Brief:
Copy out, from the entries below, each line that holds the string "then".

Top of Data under study

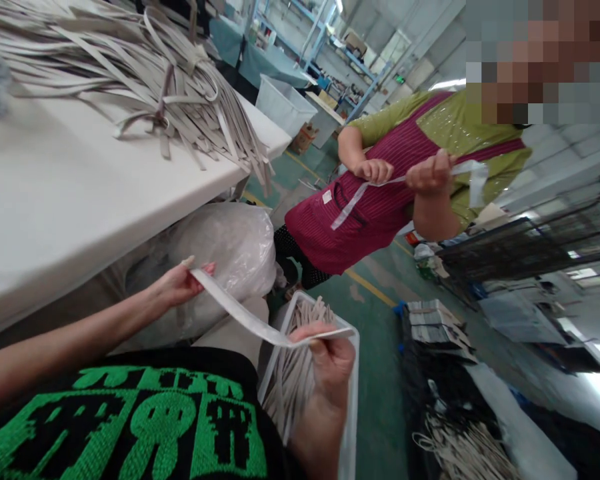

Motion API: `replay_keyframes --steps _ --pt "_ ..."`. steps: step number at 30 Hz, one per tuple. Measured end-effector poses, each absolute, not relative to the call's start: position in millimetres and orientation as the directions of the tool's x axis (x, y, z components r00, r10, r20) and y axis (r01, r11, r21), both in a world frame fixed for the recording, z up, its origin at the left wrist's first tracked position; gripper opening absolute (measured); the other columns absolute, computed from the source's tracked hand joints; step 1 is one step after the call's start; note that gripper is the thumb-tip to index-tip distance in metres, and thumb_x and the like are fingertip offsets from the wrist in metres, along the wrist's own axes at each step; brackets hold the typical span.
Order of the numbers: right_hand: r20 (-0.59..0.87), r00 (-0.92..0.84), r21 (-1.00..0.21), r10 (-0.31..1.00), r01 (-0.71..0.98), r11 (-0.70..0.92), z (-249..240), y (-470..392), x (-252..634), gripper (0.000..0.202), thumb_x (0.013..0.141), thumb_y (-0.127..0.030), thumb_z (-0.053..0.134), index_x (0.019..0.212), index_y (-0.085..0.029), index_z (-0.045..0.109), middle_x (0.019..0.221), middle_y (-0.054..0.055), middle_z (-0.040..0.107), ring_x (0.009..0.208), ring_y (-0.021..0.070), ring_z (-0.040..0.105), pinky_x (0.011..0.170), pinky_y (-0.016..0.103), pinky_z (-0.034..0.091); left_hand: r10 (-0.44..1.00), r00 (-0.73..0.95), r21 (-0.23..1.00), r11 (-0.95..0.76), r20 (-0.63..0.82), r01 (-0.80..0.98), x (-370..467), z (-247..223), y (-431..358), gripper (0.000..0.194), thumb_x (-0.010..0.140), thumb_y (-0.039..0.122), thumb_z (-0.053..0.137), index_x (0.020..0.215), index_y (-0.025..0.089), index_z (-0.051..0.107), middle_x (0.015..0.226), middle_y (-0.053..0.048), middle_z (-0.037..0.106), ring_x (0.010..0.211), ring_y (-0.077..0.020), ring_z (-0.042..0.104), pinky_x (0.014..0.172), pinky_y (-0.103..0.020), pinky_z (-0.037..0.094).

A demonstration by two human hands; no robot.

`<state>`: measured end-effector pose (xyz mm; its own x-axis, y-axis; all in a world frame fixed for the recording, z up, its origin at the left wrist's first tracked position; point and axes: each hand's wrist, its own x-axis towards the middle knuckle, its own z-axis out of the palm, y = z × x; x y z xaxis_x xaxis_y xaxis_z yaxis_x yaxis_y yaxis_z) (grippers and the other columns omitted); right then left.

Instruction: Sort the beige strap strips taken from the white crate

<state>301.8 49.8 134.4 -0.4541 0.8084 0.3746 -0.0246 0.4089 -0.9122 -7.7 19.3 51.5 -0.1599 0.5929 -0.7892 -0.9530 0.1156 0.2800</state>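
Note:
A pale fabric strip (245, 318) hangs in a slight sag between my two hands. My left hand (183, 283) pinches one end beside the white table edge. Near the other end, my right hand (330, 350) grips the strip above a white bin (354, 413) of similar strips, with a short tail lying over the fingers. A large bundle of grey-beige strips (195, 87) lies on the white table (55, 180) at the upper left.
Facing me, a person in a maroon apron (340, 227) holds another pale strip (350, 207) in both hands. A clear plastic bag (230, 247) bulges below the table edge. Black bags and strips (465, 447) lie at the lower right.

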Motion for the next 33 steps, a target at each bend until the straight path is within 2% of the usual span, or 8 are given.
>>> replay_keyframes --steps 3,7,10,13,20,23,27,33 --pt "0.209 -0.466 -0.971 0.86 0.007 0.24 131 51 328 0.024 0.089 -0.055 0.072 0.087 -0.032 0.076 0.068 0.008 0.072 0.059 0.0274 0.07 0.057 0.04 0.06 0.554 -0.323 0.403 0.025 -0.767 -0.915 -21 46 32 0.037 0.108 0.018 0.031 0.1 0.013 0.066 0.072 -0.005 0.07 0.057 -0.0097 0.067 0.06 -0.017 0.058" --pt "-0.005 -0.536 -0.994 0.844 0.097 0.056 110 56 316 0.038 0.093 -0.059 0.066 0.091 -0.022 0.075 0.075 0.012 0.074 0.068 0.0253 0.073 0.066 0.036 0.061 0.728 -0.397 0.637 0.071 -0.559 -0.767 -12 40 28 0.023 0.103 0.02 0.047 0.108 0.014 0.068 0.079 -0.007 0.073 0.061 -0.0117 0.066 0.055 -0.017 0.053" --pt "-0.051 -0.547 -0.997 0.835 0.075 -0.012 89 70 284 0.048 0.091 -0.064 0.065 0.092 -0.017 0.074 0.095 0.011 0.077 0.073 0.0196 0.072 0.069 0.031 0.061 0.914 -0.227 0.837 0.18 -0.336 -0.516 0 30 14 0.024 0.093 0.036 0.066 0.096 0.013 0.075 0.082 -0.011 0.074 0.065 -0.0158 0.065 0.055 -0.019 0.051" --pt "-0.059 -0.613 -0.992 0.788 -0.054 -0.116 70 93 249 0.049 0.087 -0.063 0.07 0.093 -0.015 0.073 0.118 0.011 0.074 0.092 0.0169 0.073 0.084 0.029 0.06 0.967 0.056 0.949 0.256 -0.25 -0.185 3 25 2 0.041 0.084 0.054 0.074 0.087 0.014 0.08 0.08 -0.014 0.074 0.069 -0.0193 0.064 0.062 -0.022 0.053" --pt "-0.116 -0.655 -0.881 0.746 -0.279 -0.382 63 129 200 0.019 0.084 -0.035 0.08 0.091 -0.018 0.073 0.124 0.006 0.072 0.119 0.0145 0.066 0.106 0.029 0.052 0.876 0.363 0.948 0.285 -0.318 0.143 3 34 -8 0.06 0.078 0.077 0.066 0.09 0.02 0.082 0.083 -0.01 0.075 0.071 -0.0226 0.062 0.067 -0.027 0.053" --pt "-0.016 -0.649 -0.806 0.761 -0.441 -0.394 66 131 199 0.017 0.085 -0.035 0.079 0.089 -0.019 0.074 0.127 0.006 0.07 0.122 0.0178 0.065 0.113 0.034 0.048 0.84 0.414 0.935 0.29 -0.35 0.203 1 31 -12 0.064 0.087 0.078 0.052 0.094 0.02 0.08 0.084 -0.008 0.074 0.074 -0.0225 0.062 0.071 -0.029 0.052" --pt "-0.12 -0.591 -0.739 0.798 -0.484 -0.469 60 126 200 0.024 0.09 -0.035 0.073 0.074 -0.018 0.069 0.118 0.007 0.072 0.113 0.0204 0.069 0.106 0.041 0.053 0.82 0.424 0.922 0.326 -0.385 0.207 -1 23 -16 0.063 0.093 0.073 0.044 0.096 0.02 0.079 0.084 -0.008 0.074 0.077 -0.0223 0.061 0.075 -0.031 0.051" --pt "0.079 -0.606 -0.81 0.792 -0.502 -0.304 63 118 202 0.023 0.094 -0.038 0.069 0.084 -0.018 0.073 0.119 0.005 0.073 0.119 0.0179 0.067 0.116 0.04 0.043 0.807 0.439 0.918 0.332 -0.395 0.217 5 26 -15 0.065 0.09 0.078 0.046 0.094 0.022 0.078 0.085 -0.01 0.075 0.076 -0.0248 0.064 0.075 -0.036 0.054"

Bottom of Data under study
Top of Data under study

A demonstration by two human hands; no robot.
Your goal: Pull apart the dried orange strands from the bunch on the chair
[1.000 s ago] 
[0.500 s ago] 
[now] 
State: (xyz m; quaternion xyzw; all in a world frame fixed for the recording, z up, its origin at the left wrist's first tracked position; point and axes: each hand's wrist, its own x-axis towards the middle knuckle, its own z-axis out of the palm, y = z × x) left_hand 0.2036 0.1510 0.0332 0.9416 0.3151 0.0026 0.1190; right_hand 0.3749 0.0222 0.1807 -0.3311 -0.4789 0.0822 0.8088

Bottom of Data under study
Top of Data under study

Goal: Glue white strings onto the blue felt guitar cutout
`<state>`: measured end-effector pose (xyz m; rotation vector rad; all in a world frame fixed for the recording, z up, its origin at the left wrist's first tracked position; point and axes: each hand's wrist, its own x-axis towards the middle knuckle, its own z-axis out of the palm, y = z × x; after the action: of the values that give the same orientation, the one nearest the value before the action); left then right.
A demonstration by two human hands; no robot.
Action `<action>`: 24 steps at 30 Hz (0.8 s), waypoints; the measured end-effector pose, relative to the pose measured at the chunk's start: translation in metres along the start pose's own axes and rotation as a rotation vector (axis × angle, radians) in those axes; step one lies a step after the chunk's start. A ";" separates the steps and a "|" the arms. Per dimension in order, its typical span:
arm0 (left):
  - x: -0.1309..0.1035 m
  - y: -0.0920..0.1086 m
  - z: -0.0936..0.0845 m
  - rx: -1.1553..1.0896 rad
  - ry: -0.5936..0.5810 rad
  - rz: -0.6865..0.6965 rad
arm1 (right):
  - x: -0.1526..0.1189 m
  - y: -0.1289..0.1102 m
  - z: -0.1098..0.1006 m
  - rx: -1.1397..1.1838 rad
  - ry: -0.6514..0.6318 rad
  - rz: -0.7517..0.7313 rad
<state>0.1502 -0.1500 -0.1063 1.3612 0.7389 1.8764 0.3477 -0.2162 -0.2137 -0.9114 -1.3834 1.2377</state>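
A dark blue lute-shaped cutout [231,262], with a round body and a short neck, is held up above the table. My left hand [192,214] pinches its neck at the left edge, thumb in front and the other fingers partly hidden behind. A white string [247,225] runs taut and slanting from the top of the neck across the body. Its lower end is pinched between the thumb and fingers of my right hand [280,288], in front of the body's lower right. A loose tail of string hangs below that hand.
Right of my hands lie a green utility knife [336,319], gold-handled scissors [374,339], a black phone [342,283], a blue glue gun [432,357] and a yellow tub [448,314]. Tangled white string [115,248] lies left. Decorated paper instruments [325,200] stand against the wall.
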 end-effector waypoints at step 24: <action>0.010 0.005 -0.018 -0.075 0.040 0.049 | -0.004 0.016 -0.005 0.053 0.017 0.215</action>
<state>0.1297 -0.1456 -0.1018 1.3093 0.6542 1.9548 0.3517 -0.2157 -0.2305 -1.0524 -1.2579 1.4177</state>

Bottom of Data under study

The answer:
`<state>`: measured end-effector pose (xyz mm; its own x-axis, y-axis; all in a world frame fixed for the recording, z up, its origin at the left wrist's first tracked position; point and axes: each hand's wrist, its own x-axis towards the middle knuckle, its own z-axis out of the palm, y = z × x; x y z xaxis_x xaxis_y xaxis_z yaxis_x yaxis_y yaxis_z) (grippers and the other columns omitted); right then left.
`<state>`: measured end-effector pose (xyz m; rotation vector rad; all in a world frame fixed for the recording, z up, its origin at the left wrist's first tracked position; point and axes: each hand's wrist, its own x-axis towards the middle knuckle, its own z-axis out of the palm, y = z × x; after the action: of the values that give the same orientation, the one nearest the value before the action); left then right.

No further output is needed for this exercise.